TASK ITEM :: Begin at the line containing "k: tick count" in the data below and go on through the line containing "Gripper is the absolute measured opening", repeating each line exactly; include both ends and no other line.

______________________________

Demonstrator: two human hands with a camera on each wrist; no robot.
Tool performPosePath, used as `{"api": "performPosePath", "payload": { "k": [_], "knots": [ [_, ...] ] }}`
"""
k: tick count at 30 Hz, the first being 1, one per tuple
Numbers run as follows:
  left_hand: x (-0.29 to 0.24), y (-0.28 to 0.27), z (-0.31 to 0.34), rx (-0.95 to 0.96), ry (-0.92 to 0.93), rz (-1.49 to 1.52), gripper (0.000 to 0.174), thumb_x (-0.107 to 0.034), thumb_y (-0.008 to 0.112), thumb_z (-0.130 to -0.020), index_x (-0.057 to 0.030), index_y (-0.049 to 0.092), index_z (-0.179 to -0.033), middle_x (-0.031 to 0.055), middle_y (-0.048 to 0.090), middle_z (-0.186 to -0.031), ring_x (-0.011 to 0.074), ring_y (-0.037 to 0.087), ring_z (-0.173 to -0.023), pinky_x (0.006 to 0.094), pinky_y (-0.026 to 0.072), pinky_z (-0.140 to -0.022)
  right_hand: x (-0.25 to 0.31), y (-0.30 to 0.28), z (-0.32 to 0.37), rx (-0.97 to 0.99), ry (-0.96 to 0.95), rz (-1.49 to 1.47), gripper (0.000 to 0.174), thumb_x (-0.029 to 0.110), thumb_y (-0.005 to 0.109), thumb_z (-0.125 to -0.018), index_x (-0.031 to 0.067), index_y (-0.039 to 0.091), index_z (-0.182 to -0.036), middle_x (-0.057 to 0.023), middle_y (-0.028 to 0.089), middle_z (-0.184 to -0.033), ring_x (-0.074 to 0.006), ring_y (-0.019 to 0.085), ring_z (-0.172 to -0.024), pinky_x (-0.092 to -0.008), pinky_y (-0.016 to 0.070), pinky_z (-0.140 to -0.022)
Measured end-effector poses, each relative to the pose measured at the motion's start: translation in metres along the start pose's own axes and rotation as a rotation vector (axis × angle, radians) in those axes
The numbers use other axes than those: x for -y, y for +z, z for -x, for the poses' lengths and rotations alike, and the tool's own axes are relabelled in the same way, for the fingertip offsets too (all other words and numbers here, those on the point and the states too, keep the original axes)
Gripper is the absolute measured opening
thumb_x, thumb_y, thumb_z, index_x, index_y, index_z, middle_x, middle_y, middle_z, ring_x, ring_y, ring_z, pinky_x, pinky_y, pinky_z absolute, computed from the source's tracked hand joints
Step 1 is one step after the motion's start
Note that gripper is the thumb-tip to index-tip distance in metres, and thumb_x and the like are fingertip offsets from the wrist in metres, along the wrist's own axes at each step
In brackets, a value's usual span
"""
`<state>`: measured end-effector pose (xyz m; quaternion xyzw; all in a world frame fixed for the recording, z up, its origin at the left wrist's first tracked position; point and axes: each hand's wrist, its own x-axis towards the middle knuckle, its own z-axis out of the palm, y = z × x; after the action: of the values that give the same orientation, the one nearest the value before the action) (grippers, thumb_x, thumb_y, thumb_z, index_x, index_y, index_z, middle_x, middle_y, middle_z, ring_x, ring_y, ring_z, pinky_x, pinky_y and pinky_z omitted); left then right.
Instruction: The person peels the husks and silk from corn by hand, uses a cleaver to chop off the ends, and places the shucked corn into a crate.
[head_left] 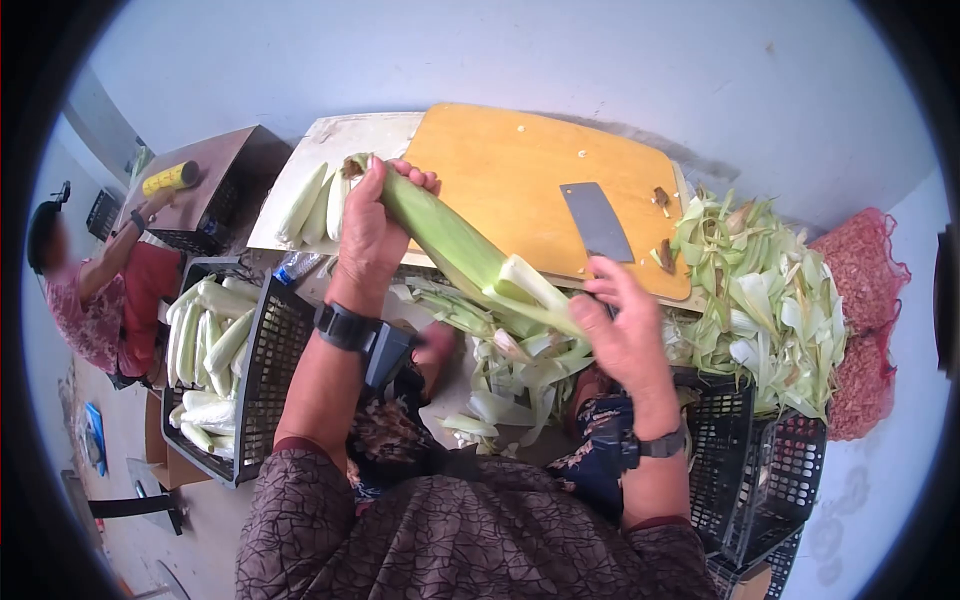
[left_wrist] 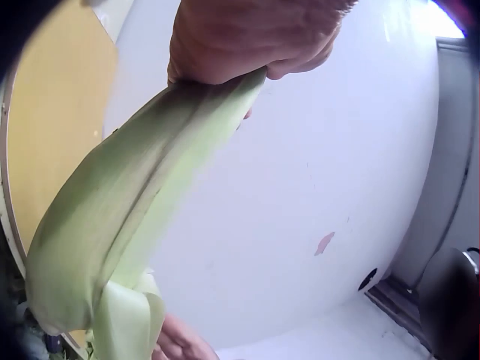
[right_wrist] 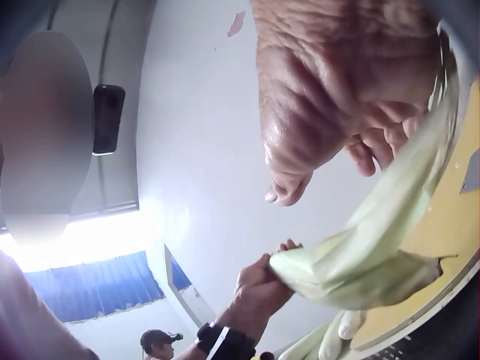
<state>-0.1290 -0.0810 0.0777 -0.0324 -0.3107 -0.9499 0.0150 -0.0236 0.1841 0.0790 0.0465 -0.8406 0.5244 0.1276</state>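
Note:
An ear of corn in green husk (head_left: 450, 235) slants over the front of the board, its brown silk end up at the left hand (head_left: 375, 225), which grips it there. Husk leaves are folded back at its lower end, and the left wrist view shows a pale one (left_wrist: 124, 319) bending away from the ear (left_wrist: 112, 202). Beside that lower end is the right hand (head_left: 628, 325), fingers apart and slightly bent. In the right wrist view a loose husk leaf (right_wrist: 397, 187) runs past the right hand (right_wrist: 337, 90); whether it touches the palm is hidden.
A cleaver (head_left: 597, 220) lies on the yellow board (head_left: 490, 150). Husks are heaped (head_left: 765, 290) at the right, beside red mesh sacks (head_left: 865, 300) and black crates (head_left: 715, 430). Peeled ears (head_left: 305, 205) lie at the left; more fill a crate (head_left: 262, 370). Another person (head_left: 95, 290) sits far left.

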Motion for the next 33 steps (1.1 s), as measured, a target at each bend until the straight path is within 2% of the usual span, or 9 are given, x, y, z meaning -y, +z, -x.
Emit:
{"api": "performPosePath", "payload": {
  "k": [6, 9, 15, 16, 18, 19, 23, 25, 33],
  "knots": [
    [0.011, 0.039, 0.012, 0.218, -0.063, -0.041, 0.033, -0.034, 0.054, -0.087, -0.0019, 0.05, -0.087, 0.0107, 0.053, -0.079, 0.0264, 0.053, -0.083, 0.0396, 0.043, -0.085, 0.014, 0.024, 0.001, 0.307, -0.074, 0.114, 0.064, 0.041, 0.07, -0.072, -0.0052, 0.05, -0.112, -0.0198, 0.062, -0.094, -0.0275, 0.062, -0.089, -0.0355, 0.0481, -0.075],
    [0.017, 0.041, 0.013, 0.256, -0.08, 0.014, 0.033, -0.035, 0.056, -0.086, -0.0024, 0.051, -0.088, 0.0104, 0.054, -0.08, 0.0264, 0.053, -0.084, 0.0396, 0.0433, -0.085, 0.014, 0.027, 0.001, 0.473, 0.147, -0.149, 0.059, 0.037, 0.072, -0.071, -0.005, 0.052, -0.108, -0.0187, 0.063, -0.088, -0.0247, 0.063, -0.081, -0.0334, 0.0481, -0.072],
    [0.032, 0.046, 0.015, 0.015, -0.063, 0.01, 0.038, -0.039, 0.038, -0.094, -0.0021, 0.049, -0.098, 0.0144, 0.057, -0.097, 0.0265, 0.055, -0.097, 0.039, 0.043, -0.088, 0.016, 0.027, 0.004, 0.228, -0.018, -0.115, 0.048, 0.033, 0.073, -0.071, -0.0054, 0.058, -0.095, -0.0156, 0.064, -0.078, -0.0219, 0.063, -0.07, -0.0319, 0.0486, -0.066],
    [0.034, 0.04, 0.015, 0.116, -0.071, -0.057, 0.037, -0.036, 0.038, -0.094, -0.0025, 0.05, -0.102, 0.0114, 0.057, -0.098, 0.0223, 0.055, -0.097, 0.0385, 0.0425, -0.089, 0.016, 0.028, 0.003, 0.236, -0.029, -0.11, 0.048, 0.033, 0.073, -0.071, -0.0054, 0.058, -0.095, -0.0156, 0.064, -0.078, -0.0219, 0.063, -0.07, -0.0319, 0.0486, -0.066],
    [0.04, 0.029, 0.013, 0.109, -0.086, -0.314, 0.034, -0.032, 0.039, -0.095, -0.0027, 0.05, -0.108, 0.0082, 0.058, -0.1, 0.0187, 0.057, -0.096, 0.0367, 0.0433, -0.089, 0.013, 0.031, 0.003, 0.099, -0.014, -0.062, 0.045, 0.032, 0.073, -0.071, -0.0054, 0.059, -0.092, -0.0146, 0.064, -0.075, -0.0215, 0.063, -0.067, -0.0314, 0.0488, -0.064],
    [0.04, 0.03, 0.017, 0.091, -0.074, -0.411, 0.032, -0.027, 0.041, -0.094, -0.0028, 0.051, -0.112, 0.0052, 0.059, -0.101, 0.0148, 0.058, -0.094, 0.0345, 0.0458, -0.084, 0.008, 0.032, 0.001, 0.119, 0.042, -0.128, 0.042, 0.027, 0.072, -0.073, -0.0066, 0.058, -0.094, -0.0079, 0.063, -0.078, -0.0114, 0.057, -0.068, -0.0263, 0.0469, -0.063],
    [0.045, 0.016, 0.016, 0.114, -0.065, -0.45, 0.031, -0.021, 0.05, -0.09, 0.0001, 0.055, -0.113, 0.0053, 0.061, -0.1, 0.016, 0.06, -0.094, 0.0305, 0.0516, -0.076, 0.01, 0.032, 0.0, 0.079, 0.004, -0.085, 0.042, 0.028, 0.072, -0.073, -0.0067, 0.058, -0.093, -0.0082, 0.063, -0.077, -0.0118, 0.058, -0.068, -0.0263, 0.0467, -0.063],
    [0.04, 0.014, 0.019, 0.102, -0.089, -0.446, 0.031, -0.02, 0.05, -0.09, 0.0013, 0.055, -0.112, 0.0059, 0.062, -0.098, 0.016, 0.061, -0.089, 0.0295, 0.052, -0.075, 0.012, 0.032, 0.001, 0.044, -0.038, 0.058, 0.044, 0.03, 0.073, -0.068, -0.0041, 0.06, -0.092, -0.0174, 0.064, -0.076, -0.0281, 0.064, -0.068, -0.0345, 0.0493, -0.063],
    [0.037, 0.004, 0.018, 0.118, -0.155, -0.394, 0.027, -0.01, 0.047, -0.088, 0.005, 0.055, -0.108, 0.0107, 0.064, -0.092, 0.0177, 0.065, -0.078, 0.0288, 0.0541, -0.072, 0.016, 0.028, 0.002, 0.052, -0.127, 0.251, 0.045, 0.03, 0.074, -0.066, -0.0016, 0.059, -0.094, -0.0175, 0.063, -0.075, -0.0325, 0.063, -0.068, -0.0374, 0.0494, -0.062]
  ]
}}
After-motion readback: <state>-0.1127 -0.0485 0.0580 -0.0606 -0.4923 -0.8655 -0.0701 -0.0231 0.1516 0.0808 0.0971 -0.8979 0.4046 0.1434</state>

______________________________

ANSWER TO THIS TASK ::
k: tick count at 30 Hz, the first being 1, one per tuple
Numbers run as follows:
  left_hand: x (-0.29 to 0.24), y (-0.28 to 0.27), z (-0.31 to 0.34), rx (-0.95 to 0.96), ry (-0.92 to 0.93), rz (-1.49 to 1.52), gripper (0.000 to 0.174), thumb_x (-0.107 to 0.034), thumb_y (-0.008 to 0.112), thumb_z (-0.130 to -0.020), index_x (-0.057 to 0.030), index_y (-0.049 to 0.092), index_z (-0.179 to -0.033), middle_x (-0.031 to 0.055), middle_y (-0.048 to 0.090), middle_z (-0.186 to -0.031), ring_x (-0.011 to 0.074), ring_y (-0.037 to 0.087), ring_z (-0.173 to -0.023), pinky_x (0.006 to 0.094), pinky_y (-0.026 to 0.072), pinky_z (-0.140 to -0.022)
  right_hand: x (-0.25 to 0.31), y (-0.30 to 0.28), z (-0.32 to 0.37), rx (-0.97 to 0.99), ry (-0.96 to 0.95), rz (-1.49 to 1.47), gripper (0.000 to 0.174), thumb_x (-0.029 to 0.110), thumb_y (-0.005 to 0.109), thumb_z (-0.125 to -0.018), index_x (-0.031 to 0.067), index_y (-0.039 to 0.091), index_z (-0.182 to -0.036), middle_x (-0.057 to 0.023), middle_y (-0.028 to 0.089), middle_z (-0.184 to -0.033), ring_x (-0.074 to 0.006), ring_y (-0.019 to 0.085), ring_z (-0.172 to -0.024), pinky_x (-0.092 to -0.008), pinky_y (-0.016 to 0.070), pinky_z (-0.140 to -0.022)
Measured end-effector poses, each relative to the pose measured at the motion's start: translation in metres along the start pose's own axes and rotation as a rotation vector (axis × angle, radians) in those axes
The numbers use other axes than those: x for -y, y for +z, z for -x, for the poses' lengths and rotations alike, and the tool's own axes are relabelled in the same way, for the fingertip offsets too (all other words and numbers here, those on the point and the states too, keep the original axes)
Gripper is the absolute measured opening

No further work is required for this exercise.